• **Prompt**
With the pictures left aside, write out the entries that follow exactly.

• **Entries supplied**
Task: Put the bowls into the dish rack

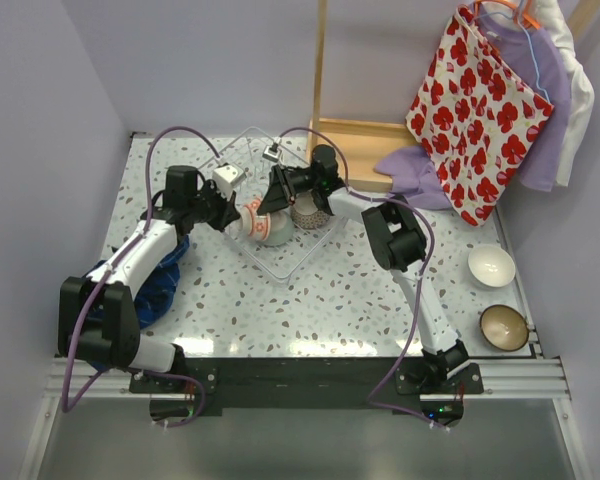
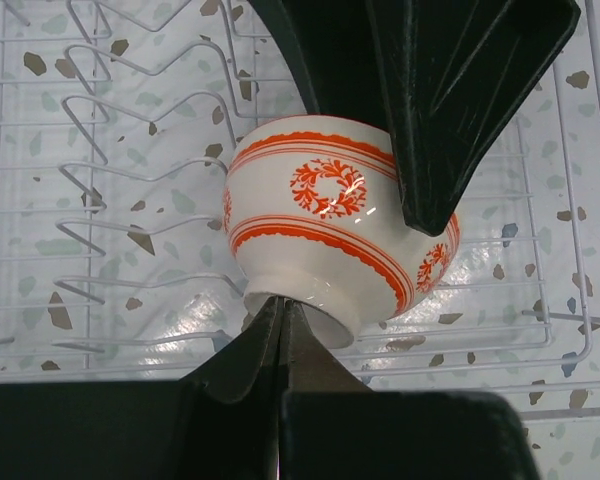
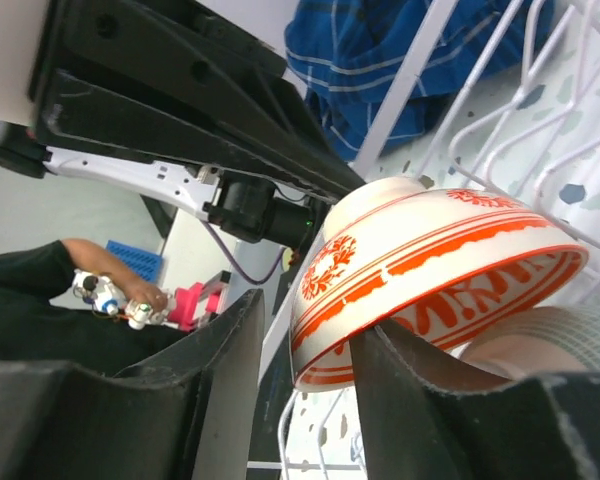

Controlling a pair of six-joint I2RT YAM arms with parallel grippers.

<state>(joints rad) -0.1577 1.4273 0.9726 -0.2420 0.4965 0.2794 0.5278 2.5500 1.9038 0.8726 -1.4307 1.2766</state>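
Note:
A white bowl with orange patterns point(image 1: 267, 227) lies tilted over the clear dish rack point(image 1: 242, 148). My right gripper point(image 1: 276, 197) straddles its rim point(image 3: 315, 320): one finger is inside the bowl point(image 3: 450, 270) and the other stands outside it with a small gap. My left gripper point(image 1: 230, 216) is shut and empty, its tips point(image 2: 280, 305) touching the bowl's foot point(image 2: 320, 230). A brown net-patterned bowl point(image 1: 306, 212) stands in the rack beside it and shows in the right wrist view point(image 3: 550, 335). A white bowl point(image 1: 491, 265) and a brown glazed bowl point(image 1: 504, 327) sit at the right table edge.
A blue cloth point(image 1: 165, 280) lies under the left arm. A shallow wooden box point(image 1: 355, 150) stands behind the rack, with purple cloth point(image 1: 415, 175) and a hanging red floral bag point(image 1: 480, 110) at the back right. Rack prongs point(image 2: 110, 170) stand left of the bowl.

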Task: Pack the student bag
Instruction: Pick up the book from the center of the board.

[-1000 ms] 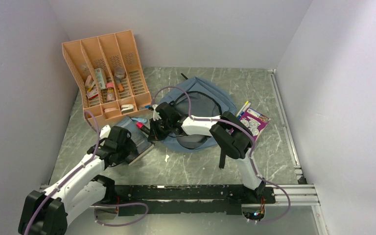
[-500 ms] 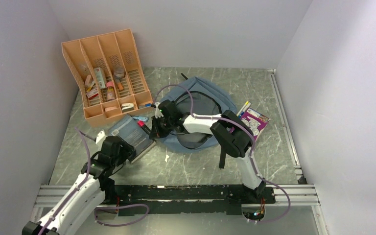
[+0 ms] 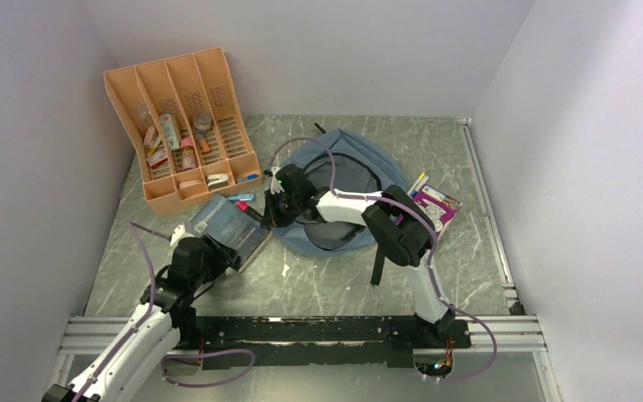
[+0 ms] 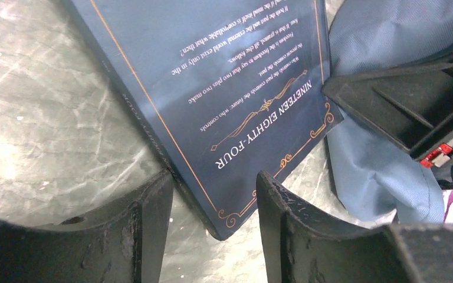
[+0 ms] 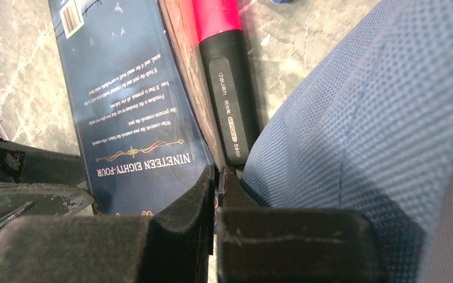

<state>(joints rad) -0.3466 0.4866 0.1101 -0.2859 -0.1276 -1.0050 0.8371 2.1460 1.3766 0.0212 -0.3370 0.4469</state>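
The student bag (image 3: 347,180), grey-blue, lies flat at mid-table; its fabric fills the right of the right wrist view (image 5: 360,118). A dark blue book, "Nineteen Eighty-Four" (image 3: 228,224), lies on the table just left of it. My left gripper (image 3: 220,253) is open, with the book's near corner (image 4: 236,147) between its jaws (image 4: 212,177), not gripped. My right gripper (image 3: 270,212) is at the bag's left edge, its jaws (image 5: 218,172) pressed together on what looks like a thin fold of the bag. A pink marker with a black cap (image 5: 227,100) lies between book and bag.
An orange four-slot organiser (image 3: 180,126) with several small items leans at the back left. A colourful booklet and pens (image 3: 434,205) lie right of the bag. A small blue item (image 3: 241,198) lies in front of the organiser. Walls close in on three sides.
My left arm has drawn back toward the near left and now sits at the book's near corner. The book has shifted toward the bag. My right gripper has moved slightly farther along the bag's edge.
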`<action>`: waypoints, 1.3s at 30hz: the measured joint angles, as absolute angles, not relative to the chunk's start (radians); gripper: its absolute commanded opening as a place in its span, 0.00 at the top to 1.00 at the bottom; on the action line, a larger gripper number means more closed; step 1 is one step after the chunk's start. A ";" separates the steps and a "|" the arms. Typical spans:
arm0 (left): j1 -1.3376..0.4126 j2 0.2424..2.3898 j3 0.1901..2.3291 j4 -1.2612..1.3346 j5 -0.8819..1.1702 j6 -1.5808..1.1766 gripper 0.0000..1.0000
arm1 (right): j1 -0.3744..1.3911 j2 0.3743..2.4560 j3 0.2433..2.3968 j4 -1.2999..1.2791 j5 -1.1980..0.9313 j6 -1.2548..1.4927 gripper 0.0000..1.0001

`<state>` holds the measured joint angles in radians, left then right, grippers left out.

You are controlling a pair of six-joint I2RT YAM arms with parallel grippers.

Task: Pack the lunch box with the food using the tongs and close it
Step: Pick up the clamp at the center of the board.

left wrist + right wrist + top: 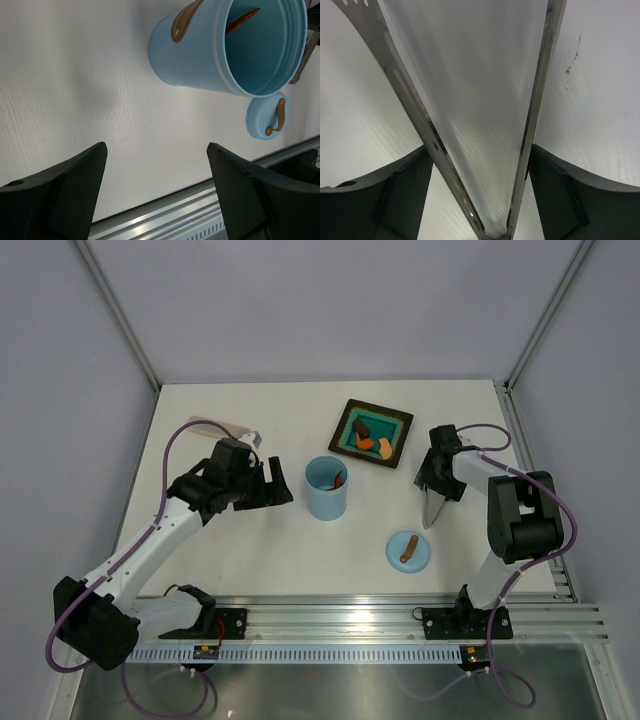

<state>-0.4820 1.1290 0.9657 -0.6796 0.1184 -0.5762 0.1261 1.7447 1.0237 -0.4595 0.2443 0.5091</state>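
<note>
The light blue lunch box (326, 488) stands upright and open mid-table, with one orange-brown piece of food (242, 19) inside it. Its round lid (408, 550) lies flat to the right, near the front edge. More food (368, 435) sits on the square teal plate (372, 432) behind. My left gripper (280, 485) hovers open just left of the lunch box (195, 55), nothing between its fingers (65, 190). My right gripper (437, 485) is shut on the tongs (430, 515), both fingers pressing the two metal arms (538, 100) near their joined end; the tips point toward the front edge.
An aluminium rail (400, 615) runs along the near table edge. Enclosure walls and corner posts (120, 320) border the table at the back and sides. The lid (267, 117) lies between the lunch box and the rail.
</note>
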 measured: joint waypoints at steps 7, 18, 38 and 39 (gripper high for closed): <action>-0.482 1.131 0.966 -0.679 0.118 -0.576 0.15 | 0.124 1.748 1.024 -0.434 0.245 0.501 0.56; -0.482 1.137 0.966 -0.679 0.119 -0.577 0.15 | 0.123 1.736 1.108 -0.493 0.244 0.448 1.00; -0.482 1.141 0.966 -0.679 0.119 -0.576 0.15 | 0.123 1.629 1.332 -0.818 0.006 0.343 0.73; -0.482 1.141 0.966 -0.679 0.119 -0.576 0.15 | 0.123 1.628 1.332 -0.825 0.002 0.343 0.73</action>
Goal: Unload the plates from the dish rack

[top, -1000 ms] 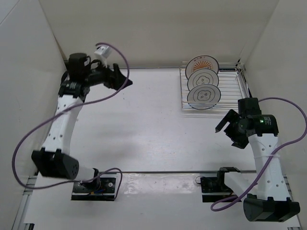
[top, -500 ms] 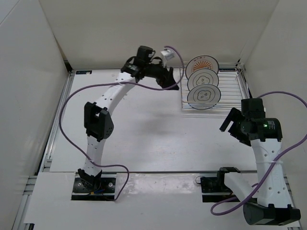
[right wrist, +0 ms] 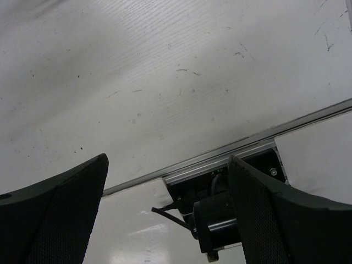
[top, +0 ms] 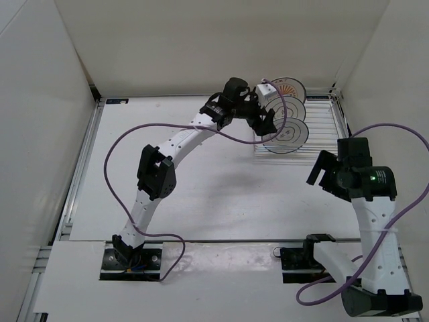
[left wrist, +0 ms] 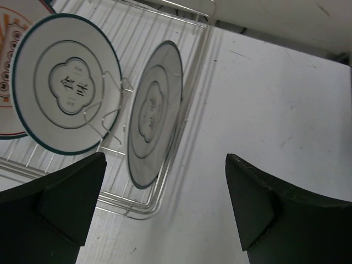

• **Answer box**
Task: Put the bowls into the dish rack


Controlling a pair of six-joint I2RT YAM arms with parallel grippers.

<state>(joints rad) -0.1577 1.4273 0.9726 -0.2420 0.4965 0.2794 0.5278 2.5500 1.9038 0.8726 -1.4307 1.2766</state>
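Note:
A white bowl with orange patterns point(image 1: 267, 227) lies tilted over the clear dish rack point(image 1: 242, 148). My right gripper point(image 1: 276, 197) straddles its rim point(image 3: 315, 320): one finger is inside the bowl point(image 3: 450, 270) and the other stands outside it with a small gap. My left gripper point(image 1: 230, 216) is shut and empty, its tips point(image 2: 280, 305) touching the bowl's foot point(image 2: 320, 230). A brown net-patterned bowl point(image 1: 306, 212) stands in the rack beside it and shows in the right wrist view point(image 3: 550, 335). A white bowl point(image 1: 491, 265) and a brown glazed bowl point(image 1: 504, 327) sit at the right table edge.
A blue cloth point(image 1: 165, 280) lies under the left arm. A shallow wooden box point(image 1: 355, 150) stands behind the rack, with purple cloth point(image 1: 415, 175) and a hanging red floral bag point(image 1: 480, 110) at the back right. Rack prongs point(image 2: 110, 170) stand left of the bowl.
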
Task: Pack the student bag
Instruction: Pick up the book from the center of the board.

[-1000 ms] 
[-500 ms] 
[+0 ms] 
[+0 ms] 
[+0 ms] 

<state>(joints rad) -0.3466 0.4866 0.1101 -0.2859 -0.1276 -1.0050 0.8371 2.1460 1.3766 0.0212 -0.3370 0.4469</state>
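The student bag (image 3: 347,180), grey-blue, lies flat at mid-table; its fabric fills the right of the right wrist view (image 5: 360,118). A dark blue book, "Nineteen Eighty-Four" (image 3: 228,224), lies on the table just left of it. My left gripper (image 3: 220,253) is open, with the book's near corner (image 4: 236,147) between its jaws (image 4: 212,177), not gripped. My right gripper (image 3: 270,212) is at the bag's left edge, its jaws (image 5: 218,172) pressed together on what looks like a thin fold of the bag. A pink marker with a black cap (image 5: 227,100) lies between book and bag.
An orange four-slot organiser (image 3: 180,126) with several small items leans at the back left. A colourful booklet and pens (image 3: 434,205) lie right of the bag. A small blue item (image 3: 241,198) lies in front of the organiser. Walls close in on three sides.
My left arm has drawn back toward the near left and now sits at the book's near corner. The book has shifted toward the bag. My right gripper has moved slightly farther along the bag's edge.
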`<action>`: waypoints, 1.3s at 30hz: the measured joint angles, as absolute angles, not relative to the chunk's start (radians); gripper: its absolute commanded opening as a place in its span, 0.00 at the top to 1.00 at the bottom; on the action line, a larger gripper number means more closed; step 1 is one step after the chunk's start. A ";" separates the steps and a "|" the arms. Typical spans:
arm0 (left): j1 -1.3376..0.4126 j2 0.2424..2.3898 j3 0.1901..2.3291 j4 -1.2612..1.3346 j5 -0.8819..1.1702 j6 -1.5808..1.1766 gripper 0.0000..1.0000
arm1 (right): j1 -0.3744..1.3911 j2 0.3743..2.4560 j3 0.2433..2.3968 j4 -1.2999..1.2791 j5 -1.1980..0.9313 j6 -1.2548..1.4927 gripper 0.0000..1.0001

`<state>` holds the measured joint angles in radians, left then right, grippers left out.

You are controlling a pair of six-joint I2RT YAM arms with parallel grippers.

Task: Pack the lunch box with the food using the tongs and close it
Step: Pick up the clamp at the center of the board.

left wrist + right wrist + top: 

<state>-0.4820 1.1290 0.9657 -0.6796 0.1184 -0.5762 0.1261 1.7447 1.0237 -0.4595 0.2443 0.5091</state>
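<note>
The light blue lunch box (326, 488) stands upright and open mid-table, with one orange-brown piece of food (242, 19) inside it. Its round lid (408, 550) lies flat to the right, near the front edge. More food (368, 435) sits on the square teal plate (372, 432) behind. My left gripper (280, 485) hovers open just left of the lunch box (195, 55), nothing between its fingers (65, 190). My right gripper (437, 485) is shut on the tongs (430, 515), both fingers pressing the two metal arms (538, 100) near their joined end; the tips point toward the front edge.
An aluminium rail (400, 615) runs along the near table edge. Enclosure walls and corner posts (120, 320) border the table at the back and sides. The lid (267, 117) lies between the lunch box and the rail.
</note>
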 measured: joint waypoints at steps 7, 18, 38 and 39 (gripper high for closed): <action>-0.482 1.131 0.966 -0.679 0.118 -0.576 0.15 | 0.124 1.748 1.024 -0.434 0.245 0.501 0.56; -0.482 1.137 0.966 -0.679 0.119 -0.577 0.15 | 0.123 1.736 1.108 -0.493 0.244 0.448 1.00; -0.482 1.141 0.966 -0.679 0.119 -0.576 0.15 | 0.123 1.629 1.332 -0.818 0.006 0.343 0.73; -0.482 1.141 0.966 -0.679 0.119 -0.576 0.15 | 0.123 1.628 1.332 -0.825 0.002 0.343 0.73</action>
Goal: Unload the plates from the dish rack

[top, -1000 ms] 
[top, -500 ms] 
[right wrist, +0 ms] 
[top, +0 ms] 
[left wrist, +0 ms] 

This concludes the answer to the exercise.